I won't ever play with neodymium magnets around spinning rust media again.
1) external magnet messed up heads movement closed control loop (internal drive's magnets + voice coil + positioning marks on the platters), and as a result head actual position became different from what controller thought it was.
2) control loop tried to correct itself, repeatedly failing, all while head kept moving across the platters, while controller was still thinking it's elsewhere.
3) controller was writing to disk, so it overwrote data in highly irregular tracks that followed erratic head dance. some of that overwrote positioning markers.

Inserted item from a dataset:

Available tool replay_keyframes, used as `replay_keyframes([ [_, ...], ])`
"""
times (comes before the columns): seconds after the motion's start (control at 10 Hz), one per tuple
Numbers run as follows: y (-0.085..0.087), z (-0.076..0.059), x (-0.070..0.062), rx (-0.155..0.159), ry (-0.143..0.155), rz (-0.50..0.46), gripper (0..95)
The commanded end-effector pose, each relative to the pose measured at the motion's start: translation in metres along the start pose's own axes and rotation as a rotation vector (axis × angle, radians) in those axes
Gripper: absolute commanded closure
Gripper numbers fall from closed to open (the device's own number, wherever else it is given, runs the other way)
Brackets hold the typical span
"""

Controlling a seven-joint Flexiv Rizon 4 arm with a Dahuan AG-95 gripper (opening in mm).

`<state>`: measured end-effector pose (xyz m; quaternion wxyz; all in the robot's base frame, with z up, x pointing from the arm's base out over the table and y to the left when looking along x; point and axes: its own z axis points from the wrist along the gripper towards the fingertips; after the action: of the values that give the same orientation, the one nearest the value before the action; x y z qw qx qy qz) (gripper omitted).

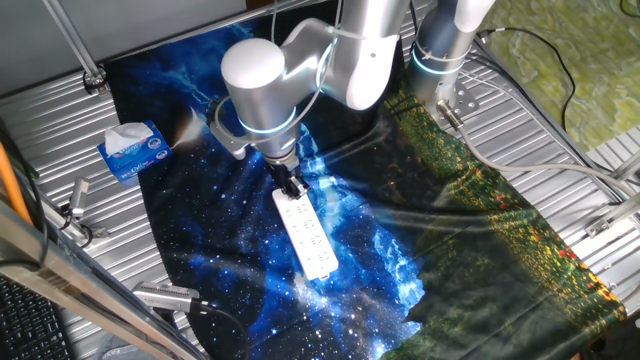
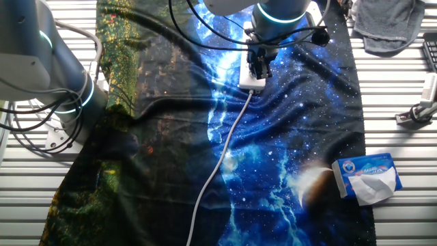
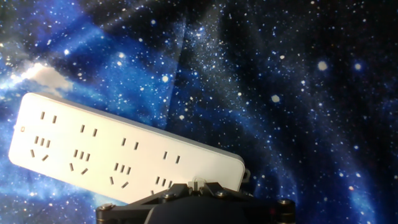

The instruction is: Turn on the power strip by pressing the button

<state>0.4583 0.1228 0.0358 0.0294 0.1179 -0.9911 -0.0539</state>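
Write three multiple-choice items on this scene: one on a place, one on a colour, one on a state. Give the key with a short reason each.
1. Where is the gripper?
A. over the tissue box
B. at the corded end of the power strip
C. off the cloth

2. What colour is the cord?
A. black
B. red
C. white

3. How does the tissue box stand?
A. sealed
B. with a tissue poking out
C. crushed flat

Key: B, the fingers sit at the strip's end where the cord leaves; C, it runs white across the dark cloth; B, white tissue sticks out of the opening.
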Motion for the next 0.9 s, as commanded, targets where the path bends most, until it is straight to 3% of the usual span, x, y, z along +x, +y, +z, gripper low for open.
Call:
replay_keyframes([
  [0.1, -0.0002, 0.0005, 0.0001, 0.0, -0.001, -0.002, 95.0],
  [0.6, -0.0002, 0.0005, 0.0001, -0.015, -0.023, -0.006, 95.0],
  [0.9, -0.0002, 0.0005, 0.0001, -0.013, -0.019, -0.006, 95.0],
])
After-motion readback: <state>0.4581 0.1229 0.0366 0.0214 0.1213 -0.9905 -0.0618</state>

4) when recovering, even though 99.9% of data was still there, controller failed to position the head on erased markers, so reported "unreadable sectors"

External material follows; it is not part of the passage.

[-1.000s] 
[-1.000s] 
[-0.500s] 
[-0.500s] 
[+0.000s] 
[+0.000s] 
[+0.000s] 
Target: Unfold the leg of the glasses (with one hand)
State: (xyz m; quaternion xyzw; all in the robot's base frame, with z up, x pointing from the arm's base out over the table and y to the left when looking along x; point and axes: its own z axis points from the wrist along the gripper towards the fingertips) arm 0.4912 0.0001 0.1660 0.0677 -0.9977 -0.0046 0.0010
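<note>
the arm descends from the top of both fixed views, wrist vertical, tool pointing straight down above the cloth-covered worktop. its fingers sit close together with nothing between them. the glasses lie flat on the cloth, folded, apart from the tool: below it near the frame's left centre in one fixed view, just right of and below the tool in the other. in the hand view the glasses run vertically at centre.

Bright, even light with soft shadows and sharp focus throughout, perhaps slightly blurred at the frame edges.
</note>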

From 6 inches away? Unless this was a hockey-puck sized magnet I'm calling it a coincidence.
> (harvested from an old hard disk drive)
Okay, this is making even less sense. "Hard drive magnets", in a drive, are millimeters from the spinning platters. I refuse to believe that the same magnet, moved 6 inches away from the computer caused catastrophic damage.
If you want to get rid of a harddrive with sensitive data I would first suggest that one gets familiar with the thought of not being able to sell it as used.
Personally for my drives, I use Boot and Nuke to erase the drive three times, first with zeroes, then with random data, then with zeroes again. After that I disassemble the drive, put a strong magnet over each platter, shredder the drive into almost powder, burn the pieces in a fire and then throw away the leftovers. Probably overkill but I want to be certain.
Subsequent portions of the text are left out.